Demikian sedikit sharing bagaimana orang tua mendampingi anak untuk mendapatkan sekolah favoritnya, semoga berguna bagi orang tua lain yang anaknya mempunyai impian juga. Tuhan memberkati.
boleh bertukar link, kita sesama akademisi sobat :), klo boleh nanti linknya ku pasang di blog ku. thank be4
SukaSuka
Ping-balik: Naskah akademik tulisan tangan | The works of Wiryanto Dewobroto
Menarik artikelnya, walaupun cukup panjang tapi banyak informasi …
terima kasih banyak
SukaSuka
Pak aku deg-2an. tunggu LULUS dan hasil UN juga. Mau masuk sma 8 th 2014
doain aku
SukaSuka
Semoga dik. Itu sekolah yang baik, minimal dapat memberikan lingkungan pergaulan yang penuh kompetisi. Bagaimanapun juga bukti yang bicara, teman-teman anakku yang lulus dari situ sebagian besar masuk di jurusan dan perguruan tinggi favorit. Anakku demikian juga, saat ini telah menjadi salah satu mahasiswi di jurusan yang memang menjadi impiannya sejak lama. Semoga adik Tiara demikian juga, mimpi-mimpinya dapat diraih. Tuhan memberkati.
SukaSuka
Pak…maaf baru bales. Makasih doanya. Sy udah masuk 8 di MIA.

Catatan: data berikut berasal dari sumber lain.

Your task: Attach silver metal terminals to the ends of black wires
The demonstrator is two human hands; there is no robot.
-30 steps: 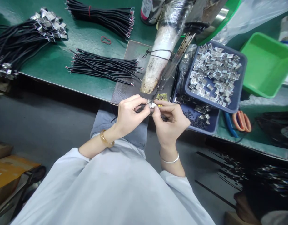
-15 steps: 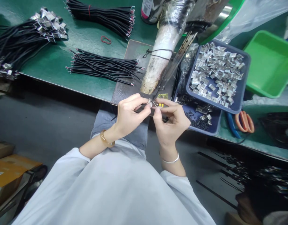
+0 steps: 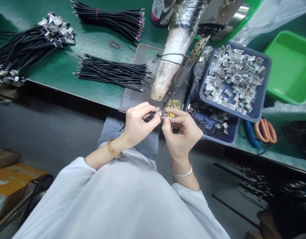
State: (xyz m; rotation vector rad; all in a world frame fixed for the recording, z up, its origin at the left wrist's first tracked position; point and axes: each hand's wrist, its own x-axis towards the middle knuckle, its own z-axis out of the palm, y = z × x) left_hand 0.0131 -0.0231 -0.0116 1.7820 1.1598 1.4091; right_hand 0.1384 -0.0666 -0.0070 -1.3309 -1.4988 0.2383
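Note:
My left hand [image 3: 141,122] pinches a thin black cable [image 3: 122,128] near its end, and the cable's tail sticks out behind the wrist side. A small silvery-white piece [image 3: 158,112] shows at the left fingertips. Fine wire ends [image 3: 164,115] lie between the two hands. Close beside it, my right hand [image 3: 183,131] is closed, thumb against fingers; what it grips is too small to make out. Just past the right fingers are small yellow parts [image 3: 171,115] and a yellow pad [image 3: 174,104]. A white wrapped tool with a stained tip [image 3: 158,93] stands above both hands.
Loose black cables [image 3: 113,71] lie left of the dark board [image 3: 130,96]. Farther back is a tied bundle [image 3: 110,20]; cables with metal connectors [image 3: 55,30] lie far left. At right are a blue tray [image 3: 264,89] of metal shells, a green bin [image 3: 289,66] and orange-handled scissors [image 3: 266,131].
Both hands keep nearly the same pinch, with the fingertips shifted very slightly. The whole view has moved a little, so the bench things appear somewhat farther right.

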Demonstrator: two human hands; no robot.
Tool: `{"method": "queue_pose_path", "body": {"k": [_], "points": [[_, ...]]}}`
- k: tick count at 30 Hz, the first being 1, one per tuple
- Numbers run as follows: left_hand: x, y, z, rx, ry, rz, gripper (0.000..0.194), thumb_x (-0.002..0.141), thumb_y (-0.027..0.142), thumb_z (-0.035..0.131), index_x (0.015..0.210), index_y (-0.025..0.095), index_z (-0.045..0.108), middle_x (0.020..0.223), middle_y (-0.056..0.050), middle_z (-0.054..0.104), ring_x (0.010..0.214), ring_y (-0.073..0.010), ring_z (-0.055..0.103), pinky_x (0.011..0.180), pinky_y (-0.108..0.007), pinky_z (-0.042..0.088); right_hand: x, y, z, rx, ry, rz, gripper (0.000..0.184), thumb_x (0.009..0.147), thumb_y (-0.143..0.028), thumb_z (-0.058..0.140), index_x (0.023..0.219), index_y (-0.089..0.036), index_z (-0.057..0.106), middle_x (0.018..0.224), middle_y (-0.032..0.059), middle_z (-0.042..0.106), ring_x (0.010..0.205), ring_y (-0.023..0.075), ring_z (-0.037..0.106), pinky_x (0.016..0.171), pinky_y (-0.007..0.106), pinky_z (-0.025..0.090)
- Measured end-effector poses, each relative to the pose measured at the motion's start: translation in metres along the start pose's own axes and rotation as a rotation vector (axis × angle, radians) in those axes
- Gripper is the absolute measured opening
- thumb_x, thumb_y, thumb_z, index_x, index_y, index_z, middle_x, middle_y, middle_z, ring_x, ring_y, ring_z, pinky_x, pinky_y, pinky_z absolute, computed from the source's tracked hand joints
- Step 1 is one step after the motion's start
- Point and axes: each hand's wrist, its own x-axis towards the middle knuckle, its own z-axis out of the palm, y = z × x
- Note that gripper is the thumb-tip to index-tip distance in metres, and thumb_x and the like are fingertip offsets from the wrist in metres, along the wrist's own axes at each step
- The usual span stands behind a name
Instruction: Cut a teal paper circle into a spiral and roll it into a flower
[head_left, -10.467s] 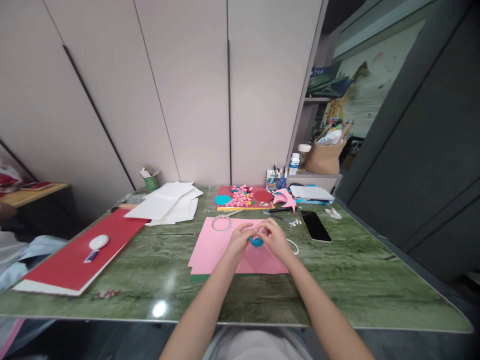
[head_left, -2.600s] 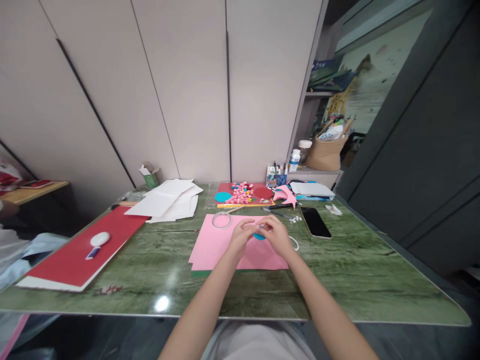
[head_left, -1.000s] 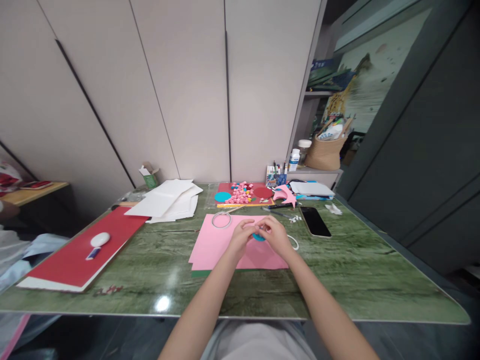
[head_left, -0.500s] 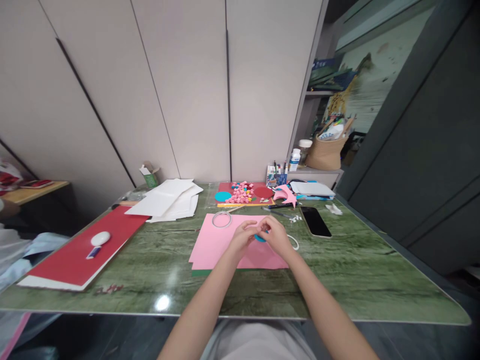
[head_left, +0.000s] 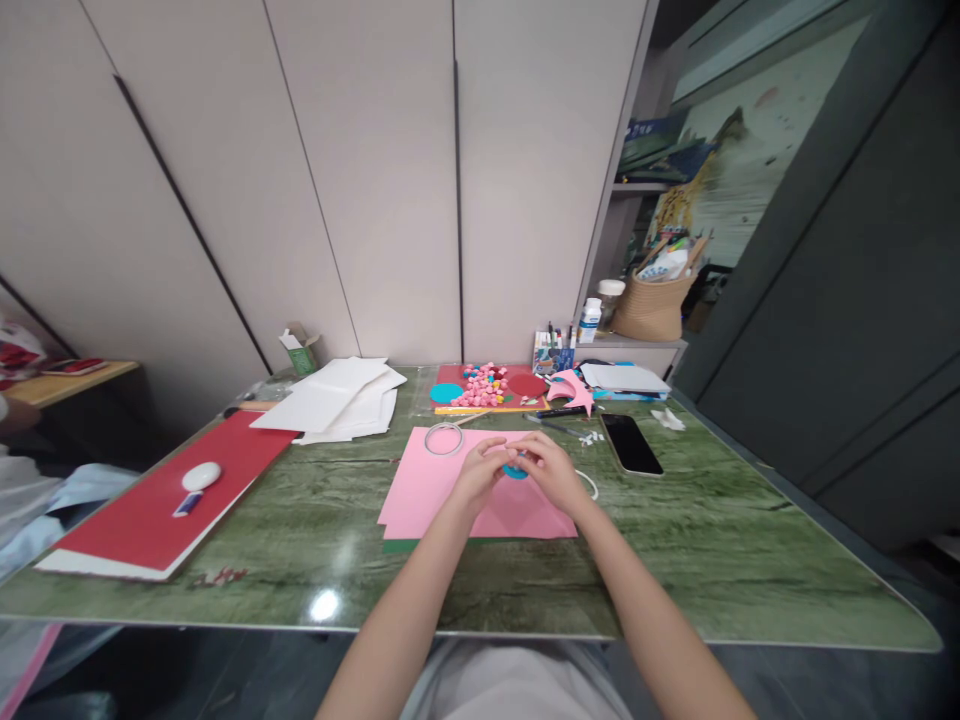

hadeeh sempet stress bett, abis 8 makin sangar aja passing grade.
temen sekolah smp juara kelas teruuss ….. rata2 9,500 udah kelempar dari 8.online. Gak taunya jalur umum IPA rata2 9,602. n paling kecil itu 9,500..
Yg Luar kota atau Non DKI lebih sulit lagi pak. paling kecil rata2 : 9,59 di online ppdb 2014
yg enak tuh jalur Lokal (zonasi) yg KK deket2 Bukit Duri (tebet) pak, paling kecil 9,200 (rata2 9,250) bisa masuk 8. Tapi ya tetep tinggi juga sih kt org2.